Henry smiled grimly. “It was a while before anyone could take action; the news of the carnage shattered all of us. And Lord Auckland was a few months from the end of his term as Governor-General; he did not want to make the decision to invade Afghanistan again, not after all this had happened.”
“But you did,” Dalip Singh said.
“We did. The new Governor-General supported the plan, thanks be to God, and the British armies succeeded in retaking Kabul and freeing the prisoners.”
“Who’s on the throne of Afghanistan now, Captain Henry?” This came in a mocking tone.
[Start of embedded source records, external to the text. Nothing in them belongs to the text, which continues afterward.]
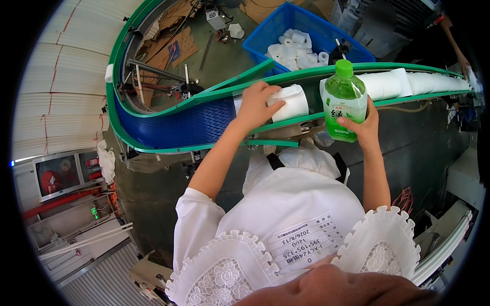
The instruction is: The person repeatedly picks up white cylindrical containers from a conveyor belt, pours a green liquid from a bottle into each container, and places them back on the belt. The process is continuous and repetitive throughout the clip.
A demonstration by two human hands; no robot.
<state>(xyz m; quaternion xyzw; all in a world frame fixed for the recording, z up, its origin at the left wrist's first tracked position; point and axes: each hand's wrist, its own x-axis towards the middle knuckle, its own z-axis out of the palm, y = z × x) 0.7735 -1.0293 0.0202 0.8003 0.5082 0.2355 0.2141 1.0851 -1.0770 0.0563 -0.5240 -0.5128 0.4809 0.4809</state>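
Left hand [256,104]: I see it spread over the white roll [292,104], apparently steadying it.
Right hand [363,123]: clasped round the green bottle [345,96], likely for security.

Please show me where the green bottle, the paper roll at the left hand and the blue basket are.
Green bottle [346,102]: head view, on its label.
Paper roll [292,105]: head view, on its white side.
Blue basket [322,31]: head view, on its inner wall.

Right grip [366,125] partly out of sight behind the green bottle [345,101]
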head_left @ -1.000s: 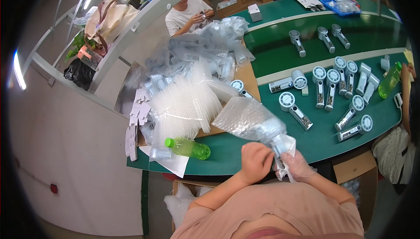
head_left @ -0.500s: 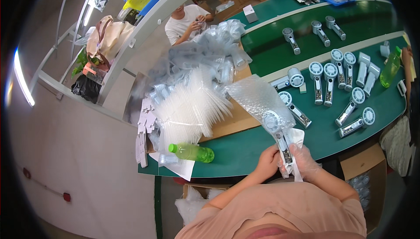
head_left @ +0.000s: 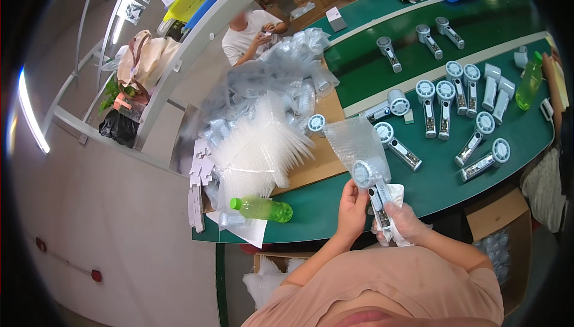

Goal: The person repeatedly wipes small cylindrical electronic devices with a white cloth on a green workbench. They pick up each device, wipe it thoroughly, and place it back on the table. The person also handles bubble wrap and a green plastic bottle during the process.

So the child had known all of this before, Henry thought. He looked at him with admiration.
“Dost Mohammad,” Henry said. “There was no one left, no one powerful enough to be accepted by the Afghanis, to be our ally, and to rule over the people. Dost Mohammad,” he said again, laughter shaking his thin frame, “whom we set out to depose in the first instance.”
“I’m bored,” Dalip Singh said suddenly, and Henry waited for a juggler to appear from behind the pillars of the pavilion.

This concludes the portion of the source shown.